Mientras la inminente reforma judicial constitucional va en su fase final, hay omisiones ajenas al Poder Judicial Federal (PJF).
El Código de Justicia Militar (CJM), en su mayoría, apenas corresponde a la realidad nacional. Publicado hace casi 90 años, subsiste la designación directa de jueces y magistrados militares (art. 7 y 27 CJM) en el Supremo Tribunal Militar, a diferencia de estados y federación donde se concursan tales cargos. Si la próxima reforma judicial elimina las apelaciones resueltas por un magistrado para formar tribunales de apelación con 3 magistrados, las Salas unitarias militares continúan (art. 9 CJM).

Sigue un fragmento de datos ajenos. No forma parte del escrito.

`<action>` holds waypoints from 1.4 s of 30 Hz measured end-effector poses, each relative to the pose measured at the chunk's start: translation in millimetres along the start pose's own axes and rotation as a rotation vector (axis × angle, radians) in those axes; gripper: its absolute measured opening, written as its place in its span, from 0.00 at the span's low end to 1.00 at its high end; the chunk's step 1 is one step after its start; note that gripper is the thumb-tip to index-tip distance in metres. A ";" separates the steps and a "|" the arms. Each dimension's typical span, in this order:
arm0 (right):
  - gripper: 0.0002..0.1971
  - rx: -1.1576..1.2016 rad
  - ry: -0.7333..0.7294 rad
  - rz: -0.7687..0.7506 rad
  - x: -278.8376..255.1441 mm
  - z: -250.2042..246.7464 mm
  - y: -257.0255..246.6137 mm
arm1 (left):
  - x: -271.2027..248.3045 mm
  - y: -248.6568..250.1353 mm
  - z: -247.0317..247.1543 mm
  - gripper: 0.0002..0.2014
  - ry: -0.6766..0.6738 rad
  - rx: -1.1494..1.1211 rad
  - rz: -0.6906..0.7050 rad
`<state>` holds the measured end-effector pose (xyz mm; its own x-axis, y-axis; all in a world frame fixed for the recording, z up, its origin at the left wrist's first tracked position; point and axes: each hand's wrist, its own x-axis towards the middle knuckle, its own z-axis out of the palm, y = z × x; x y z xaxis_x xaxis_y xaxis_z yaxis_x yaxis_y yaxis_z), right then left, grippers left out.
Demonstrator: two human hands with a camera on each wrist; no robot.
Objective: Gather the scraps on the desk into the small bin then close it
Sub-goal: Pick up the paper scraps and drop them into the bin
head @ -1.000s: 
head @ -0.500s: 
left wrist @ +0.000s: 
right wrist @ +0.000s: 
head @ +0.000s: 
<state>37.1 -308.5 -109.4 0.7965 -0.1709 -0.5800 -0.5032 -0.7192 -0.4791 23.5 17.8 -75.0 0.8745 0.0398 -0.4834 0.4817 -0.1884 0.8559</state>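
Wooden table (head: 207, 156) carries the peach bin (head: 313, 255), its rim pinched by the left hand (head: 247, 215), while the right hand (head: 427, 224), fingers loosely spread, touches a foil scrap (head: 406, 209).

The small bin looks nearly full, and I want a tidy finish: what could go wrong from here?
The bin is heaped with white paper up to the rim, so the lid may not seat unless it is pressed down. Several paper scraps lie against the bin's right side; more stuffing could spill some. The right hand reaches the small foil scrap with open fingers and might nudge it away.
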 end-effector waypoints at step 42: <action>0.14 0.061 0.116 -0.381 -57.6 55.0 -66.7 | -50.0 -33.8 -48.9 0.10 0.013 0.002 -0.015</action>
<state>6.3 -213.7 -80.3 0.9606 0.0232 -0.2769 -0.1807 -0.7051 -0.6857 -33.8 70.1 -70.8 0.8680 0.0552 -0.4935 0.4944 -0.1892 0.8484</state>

Esta situación no es menor. El CJM fue diseñado para una milicia dedicada a las tareas exclusivas de su condición. Hoy no es así. No sólo replican facultades y acciones de policías civiles, también han entrado de lleno a la administración pública para tareas ajenas a la guerra: administran aduanas, revisan la ejecución de sanciones penales, construyen el nuevo aeropuerto y muchas más. Ello implica inevitables conflictos contractuales y laborales. En muchos casos, esos problemas pueden tener consecuencias penales y acabarán en los tribunales militares, a pesar de que los delitos militares se enfocan a una condición de guerra, o campaña (art. 57, 325, 332, 337 y otros, CJM). Ante la falta de formación para esas tareas ajenas a su condición militar originaria, el necesario tiempo de aprendizaje llevará a conflictos legales de todo tipo.

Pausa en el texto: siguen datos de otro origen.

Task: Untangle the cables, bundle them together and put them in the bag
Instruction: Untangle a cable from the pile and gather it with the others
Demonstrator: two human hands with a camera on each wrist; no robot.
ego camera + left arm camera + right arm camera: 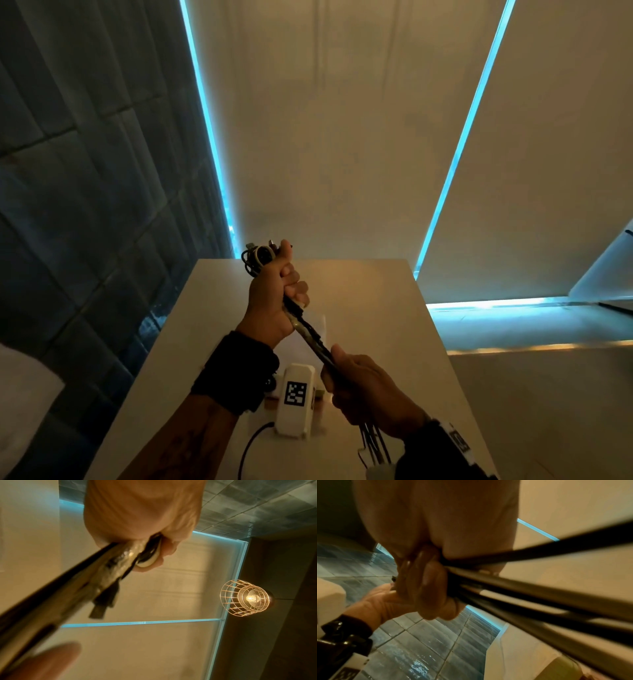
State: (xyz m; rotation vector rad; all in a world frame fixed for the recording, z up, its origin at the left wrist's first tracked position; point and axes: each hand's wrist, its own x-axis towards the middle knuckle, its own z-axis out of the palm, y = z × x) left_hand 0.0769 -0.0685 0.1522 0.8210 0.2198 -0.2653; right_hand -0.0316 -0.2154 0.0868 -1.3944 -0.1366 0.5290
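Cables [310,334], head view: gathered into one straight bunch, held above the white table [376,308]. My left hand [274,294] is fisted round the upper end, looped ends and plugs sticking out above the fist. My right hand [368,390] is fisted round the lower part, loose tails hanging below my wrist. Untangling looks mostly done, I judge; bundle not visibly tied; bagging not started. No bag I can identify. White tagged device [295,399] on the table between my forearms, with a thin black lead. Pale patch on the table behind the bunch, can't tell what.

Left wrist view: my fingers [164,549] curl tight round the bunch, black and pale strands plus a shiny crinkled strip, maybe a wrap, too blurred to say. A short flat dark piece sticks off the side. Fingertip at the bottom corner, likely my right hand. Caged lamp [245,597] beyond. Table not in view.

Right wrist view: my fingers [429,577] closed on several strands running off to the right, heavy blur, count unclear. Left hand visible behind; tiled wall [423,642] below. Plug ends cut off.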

La legislación militar ha sido motivo de recomendaciones de la Corte Interamericana de Derechos Humanos. Cuando en el PJF se ha cuidado el debido proceso con la creación de juzgados especializados, los conflictos militares siguen ajenos a la uniformidad legislativa judicial tanto en la designación de juzgadores como en la competencia jurisdiccional. Alrededor de la homogeneidad en la manera de ser juzgador (civil, militar, local y federal) se abre la necesidad de adecuaciones legislativas ante la inserción de las fuerzas armadas en la vida nacional para tareas no militares, rompiendo con la justificación autosancionatoria de la milicia, pues la inclusión castrense en tareas civiles de la actual administración no se ha replicado en cambios a las leyes para que tales actos administrativos correspondan a un estado democrático, donde esos nuevos burócratas marciales (por sus funciones) estén al mismo nivel de regulación que quienes realizaban tareas públicas bajo esquemas de licitaciones públicas, meritocracia y revisiones con transparencia; al caso la judicial, en la vertiente del derecho humano al debido proceso en la designación de jueces.
Mientras a más civiles alcancen las tareas de militares, las leyes que regulan a éstos deben adecuarse a la realidad. Incluso para protección de la propia milicia, cuyos derechos laborales son menores (falta de sindicatos, por ejemplo). La presunción de que la fuerza armada es más confiable que la burocracia regular, y que por eso la sustituye cada vez en más tareas públicas, no debería excluir la presunción de que, a más labores, más probabilidad de conflicto con los involucrados, especialmente si son civiles ajenos a la disciplina militar.
Una acción legislativa integral debe reflejar ese estado democrático y transparente que se busca en todos los frentes.